Cada pontificado tem as suas características e
é preciso evitar pensar em termos de "antes" e "depois". Bento
e Francisco captaram os sinais de um cansaço. O atual
pontífice está fazendo perceber a dimensão da proximidade, da intimidade com as
pessoas. O conteúdo fundamental do seu pontificado, até hoje, é o da
misericórdia de Deus "a todo custo", por assim dizer, mesmo em
lugares distantes, mesmo para quem se desespera com essa misericórdia. Francisco
quer comunicar a proximidade de Deus a cada pessoa. Essa mensagem até agora parece
ter sido recebida muito bem.
O quão diferentes são esses dois
papas? Pode-se falar de uma "reviravolta"?
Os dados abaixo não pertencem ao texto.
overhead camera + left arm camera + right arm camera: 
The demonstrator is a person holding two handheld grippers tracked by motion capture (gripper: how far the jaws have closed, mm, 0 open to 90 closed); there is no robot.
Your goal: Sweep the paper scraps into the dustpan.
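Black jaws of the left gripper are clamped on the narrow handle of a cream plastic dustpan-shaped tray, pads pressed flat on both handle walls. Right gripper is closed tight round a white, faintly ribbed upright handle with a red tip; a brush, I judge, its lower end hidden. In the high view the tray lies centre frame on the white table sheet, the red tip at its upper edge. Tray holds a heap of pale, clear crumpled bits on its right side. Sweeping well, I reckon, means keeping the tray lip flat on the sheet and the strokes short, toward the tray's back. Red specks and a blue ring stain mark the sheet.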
Francisco está respondendo exatamente àqueles desafios que Bento
XVI havia posto quando anunciou a sua renúncia. Bento,
anunciando a sua renúncia, havia dito que o papa, hoje, precisa de um maior
"vigor tanto do corpo, quanto da alma", em um mundo "sujeito a
rápidas mudanças e agitado por questões de grande relevância para a vida da
fé". Esta necessidade comprovada e declarada por Bento XVI
foi captada por Francisco. Não se trata tanto de uma mudança,
mas sim de uma passagem de bastão. Os desafios continuam os mesmos, mas mudam
as ênfases de acordo com a experiência pessoal de cada pontífice. Com
Francisco, a ênfase está nas periferias, e esse me parece ser o ponto central
da sua mensagem: evitar a autorreferencialidade – a Igreja é chamada a ser
missionária, a estar nas ruas, mesmo às custas de se equivocar.